“Avusturyalılar” ve varlık enflasyonu
Murat BERK
YAPI KREDİ YATIRIM
Uluslararası alanda parasal politika yapıcıları arasında oluşan konsensüse göre, ekonomilerin büyümesi için faizlerin düşük tutulması, fakat düşük faizlerin yaratabileceği yan etkilere karşı da makro ihtiyati tedbirlerin alınması gerekiyor. Daha sonra bu ortak görüşe, merkez bankalarının “forward guidance” ile piyasaları amaçları doğrultusunda bir iletişim politikası ile yönlendirmeleri de eklendi.

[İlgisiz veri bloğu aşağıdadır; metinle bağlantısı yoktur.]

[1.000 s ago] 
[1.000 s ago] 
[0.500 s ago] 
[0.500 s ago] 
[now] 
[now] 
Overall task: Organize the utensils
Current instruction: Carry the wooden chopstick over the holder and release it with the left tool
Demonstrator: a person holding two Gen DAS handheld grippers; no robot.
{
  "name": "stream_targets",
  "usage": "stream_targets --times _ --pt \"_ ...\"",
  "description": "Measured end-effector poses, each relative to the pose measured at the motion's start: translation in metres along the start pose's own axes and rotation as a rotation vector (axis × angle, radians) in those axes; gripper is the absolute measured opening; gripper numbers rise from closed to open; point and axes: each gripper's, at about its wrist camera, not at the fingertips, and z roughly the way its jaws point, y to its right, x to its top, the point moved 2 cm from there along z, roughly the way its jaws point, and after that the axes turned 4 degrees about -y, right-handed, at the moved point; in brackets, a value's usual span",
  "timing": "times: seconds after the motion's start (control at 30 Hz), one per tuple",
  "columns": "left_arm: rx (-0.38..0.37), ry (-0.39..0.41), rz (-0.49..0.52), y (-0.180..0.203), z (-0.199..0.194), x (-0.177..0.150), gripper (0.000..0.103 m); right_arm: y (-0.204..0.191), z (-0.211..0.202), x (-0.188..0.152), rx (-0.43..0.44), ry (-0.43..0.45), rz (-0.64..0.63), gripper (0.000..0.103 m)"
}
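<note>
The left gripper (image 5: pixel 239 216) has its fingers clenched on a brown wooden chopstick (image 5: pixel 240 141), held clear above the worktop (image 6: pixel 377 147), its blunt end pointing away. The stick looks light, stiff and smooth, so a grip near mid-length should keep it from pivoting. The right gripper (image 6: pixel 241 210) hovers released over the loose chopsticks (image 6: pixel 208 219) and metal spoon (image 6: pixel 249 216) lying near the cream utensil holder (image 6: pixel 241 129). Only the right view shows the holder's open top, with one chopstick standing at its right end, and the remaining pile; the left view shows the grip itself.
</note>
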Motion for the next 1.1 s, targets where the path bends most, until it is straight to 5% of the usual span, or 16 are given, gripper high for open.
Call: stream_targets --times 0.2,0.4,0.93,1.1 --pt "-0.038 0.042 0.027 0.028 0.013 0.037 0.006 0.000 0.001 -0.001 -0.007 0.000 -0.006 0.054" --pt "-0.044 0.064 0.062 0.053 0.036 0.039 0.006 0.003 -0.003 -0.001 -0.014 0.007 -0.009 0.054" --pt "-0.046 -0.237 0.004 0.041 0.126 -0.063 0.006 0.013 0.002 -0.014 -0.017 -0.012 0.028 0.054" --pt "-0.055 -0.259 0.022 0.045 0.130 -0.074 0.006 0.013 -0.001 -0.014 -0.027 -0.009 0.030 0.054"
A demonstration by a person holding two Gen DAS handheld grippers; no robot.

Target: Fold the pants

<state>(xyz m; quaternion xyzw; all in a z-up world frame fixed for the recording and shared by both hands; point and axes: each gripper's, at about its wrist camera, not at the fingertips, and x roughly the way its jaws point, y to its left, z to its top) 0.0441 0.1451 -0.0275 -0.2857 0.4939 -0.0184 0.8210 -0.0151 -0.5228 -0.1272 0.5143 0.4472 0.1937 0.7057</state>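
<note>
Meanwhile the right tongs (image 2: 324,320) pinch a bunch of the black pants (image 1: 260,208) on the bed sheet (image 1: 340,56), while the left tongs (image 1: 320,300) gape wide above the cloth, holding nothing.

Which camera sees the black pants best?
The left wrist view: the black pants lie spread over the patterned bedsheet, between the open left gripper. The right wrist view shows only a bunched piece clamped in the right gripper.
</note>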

Konsensüs bu şekilde oluşmuşken ülkeler arasında farklar da mevcut. Hem büyüklüğü, hem de döngüsel olarak gelişmiş ülkeler arasında toparlanma yolunda ileride bir noktada olması nedeniyle ABD ekonomisi ve para politkasının yakın tarihine bakmak faydalı olabilir. ABD Merkez Bankası politika faizinin (FED funds) GSYH’in altında olduğu dönemlerde zaman zaman değişik yerlerde varlık fiyatları enflasyonu veya balonu oluştuğunu görüyoruz. Örnekler arasında 1990’ların ortasında Asya krizi öncesi oluşan gayrimenkul gibi bazı varlıklardaki balon, 1999 Nasdaq balonu ve en son olarak da 2008 krizi ile sonuçlanan 2002-2006 dönemi gösterilebilir. Bugün ise ABD büyümesinin nominal olarak üçüncü çeyrekte yüzde 6 iken politika faizinin sıfır civarı olduğunu görüyoruz. Aslında değişik isimler verilse de merkez bankalarının uyguladıkları para politkalarının benzer şekilde daha önce uygulandığını düşünüyoruz. Örneğin 1976 yılında zamanın Fed Başkanı Arthur Burns yüzde 6,8’lik reel büyümeye karşın politika faizini yüzde 5 civarında tutarak tüketici fiyat enflasyonu yaratılmasına katkıda bulunmuştu. Tabii 1970’lerin koşullarının bugünkünden oldukça farklı olduğunu göz önünde bulundurmak gerekiyor. Fakat o zamanlar kendini tüketici enflasyonu olarak gösteren enflasyonun, özellikle iş gücü pazarlarındaki değişiklikler, teknoloji ve küreselleşme ile beraber daha düşük tüketici enflasyonu, fakat daha fazla varlık fiyatı enflasyonuna bırakmış olma ihtimalini de düşünmek gerekiyor. Ludwig von Mises ve Rothbard gibi Avusturya ekonomi ekolünün temsilcileri tarihsel olarak varlık fiyatı enflasyonuna karşı duyarlı oldular. Ancak ekonomi camiasının büyük çoğunluğu ve özellikle de son yirmi seneye damgasını vuran Neo Keynezyen ve monetarist akımlarının bunu pek dikkate almadığını görüyoruz. Tabii BIS (Bank of International Settlements) gibi bazı kurumlar, bunların William White ve Claudio Borio gibi geçmiş ve bugünkü üst düzey yöneticileri istisna oluşturuyor. Görebildiğimiz kadarıyla uluslararası alanda parasal politika yapıcıları arasında ekonomilerin büyümesi için faizlerin düşük tutulması, fakat düşük faizlerin yaratabileceği yan etkilere karşı makro ihtiyati tedbirlerin alınması yönünde konsensüs olduğunu düşünüyoruz. Fakat özellikle ABD’de ücretlerdeki artış hızını dikkate aldığımızda ABD’de varlık enflasyonun TÜFE enflasyonuna dönüşümünün ilk işaretlerini görebileceğimizi de düşünüyoruz.